By Marina Dundjerski '94
Photography by Arwin Keawgumnurdpong

"I know a little garden — close…"
— William Morris

they are but brief moments of
respite or play, meditation or seriousness.

A toddler coos "pretty horsy" while petting Deborah Butterfield's Pensive under the approving gaze of his mother. A group of students plays Frisbee in a shallow dell beneath the splendorous shade of feathery jacarandas and California sycamores. A young woman retreats to the lawn in an intense cell-phone discussion with her boyfriend — assured her audience of steel and bronze statues will never reveal the details.
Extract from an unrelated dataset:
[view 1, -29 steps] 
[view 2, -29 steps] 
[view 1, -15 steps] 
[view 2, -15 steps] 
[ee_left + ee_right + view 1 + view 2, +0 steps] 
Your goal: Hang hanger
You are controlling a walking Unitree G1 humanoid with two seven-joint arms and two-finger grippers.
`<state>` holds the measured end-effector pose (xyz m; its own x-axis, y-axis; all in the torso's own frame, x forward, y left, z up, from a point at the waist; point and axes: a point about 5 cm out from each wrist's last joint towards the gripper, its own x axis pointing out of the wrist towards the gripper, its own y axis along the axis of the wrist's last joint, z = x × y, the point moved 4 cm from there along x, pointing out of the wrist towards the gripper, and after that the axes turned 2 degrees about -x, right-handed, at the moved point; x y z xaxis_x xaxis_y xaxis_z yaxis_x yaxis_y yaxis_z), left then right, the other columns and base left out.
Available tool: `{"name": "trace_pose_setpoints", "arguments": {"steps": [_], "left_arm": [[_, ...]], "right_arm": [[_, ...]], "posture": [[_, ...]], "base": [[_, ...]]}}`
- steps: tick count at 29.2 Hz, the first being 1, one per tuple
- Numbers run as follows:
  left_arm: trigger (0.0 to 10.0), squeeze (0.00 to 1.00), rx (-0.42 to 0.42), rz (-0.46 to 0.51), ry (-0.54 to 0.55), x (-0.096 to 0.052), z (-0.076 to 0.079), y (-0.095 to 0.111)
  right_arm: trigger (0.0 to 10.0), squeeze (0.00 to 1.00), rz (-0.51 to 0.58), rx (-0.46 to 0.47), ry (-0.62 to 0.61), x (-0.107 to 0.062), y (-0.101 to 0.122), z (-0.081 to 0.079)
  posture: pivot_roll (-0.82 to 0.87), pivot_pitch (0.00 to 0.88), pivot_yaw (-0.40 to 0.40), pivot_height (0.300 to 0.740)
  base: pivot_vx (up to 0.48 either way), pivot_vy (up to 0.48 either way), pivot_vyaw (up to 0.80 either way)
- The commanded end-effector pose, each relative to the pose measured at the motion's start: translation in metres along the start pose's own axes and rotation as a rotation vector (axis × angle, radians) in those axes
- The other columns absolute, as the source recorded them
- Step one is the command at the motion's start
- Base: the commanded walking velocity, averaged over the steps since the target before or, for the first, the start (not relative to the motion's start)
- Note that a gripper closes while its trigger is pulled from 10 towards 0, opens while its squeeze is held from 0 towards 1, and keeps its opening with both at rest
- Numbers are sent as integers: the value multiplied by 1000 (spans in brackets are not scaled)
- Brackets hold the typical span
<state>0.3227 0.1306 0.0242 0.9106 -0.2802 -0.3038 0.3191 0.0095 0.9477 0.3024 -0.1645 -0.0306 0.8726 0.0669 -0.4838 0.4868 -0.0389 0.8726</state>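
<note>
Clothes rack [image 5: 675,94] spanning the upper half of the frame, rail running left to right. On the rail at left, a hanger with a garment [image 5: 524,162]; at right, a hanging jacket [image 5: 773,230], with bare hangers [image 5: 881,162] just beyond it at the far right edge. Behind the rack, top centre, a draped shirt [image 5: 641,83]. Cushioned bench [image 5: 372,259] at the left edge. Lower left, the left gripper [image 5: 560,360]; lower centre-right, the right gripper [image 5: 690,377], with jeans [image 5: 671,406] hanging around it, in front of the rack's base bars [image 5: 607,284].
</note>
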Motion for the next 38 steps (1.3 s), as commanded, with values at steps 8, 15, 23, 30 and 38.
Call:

And by George Tsutakawa's Obos 69, the garden's only fountain sculpture, four men practice Tai Chi, their measured precision nearly camouflaging them among the artwork.

It's a typical afternoon in the Franklin D. Murphy Sculpture Garden, five acres of paradise on north campus that is whatever you want it to be: museum, sanctuary, study hall, social hub.

But combined, those moments — both the ordinary and the precious — fulfill a larger vision conceived by Murphy, UCLA's sixth chief executive, from 1960-'68. Murphy pictured the garden as part of everyday campus life. He dreamed of a place where young adults could gain an appreciation of art in an unobtrusive setting, taking in sculptures spontaneously over a span of years, yet being infinitely influenced by them.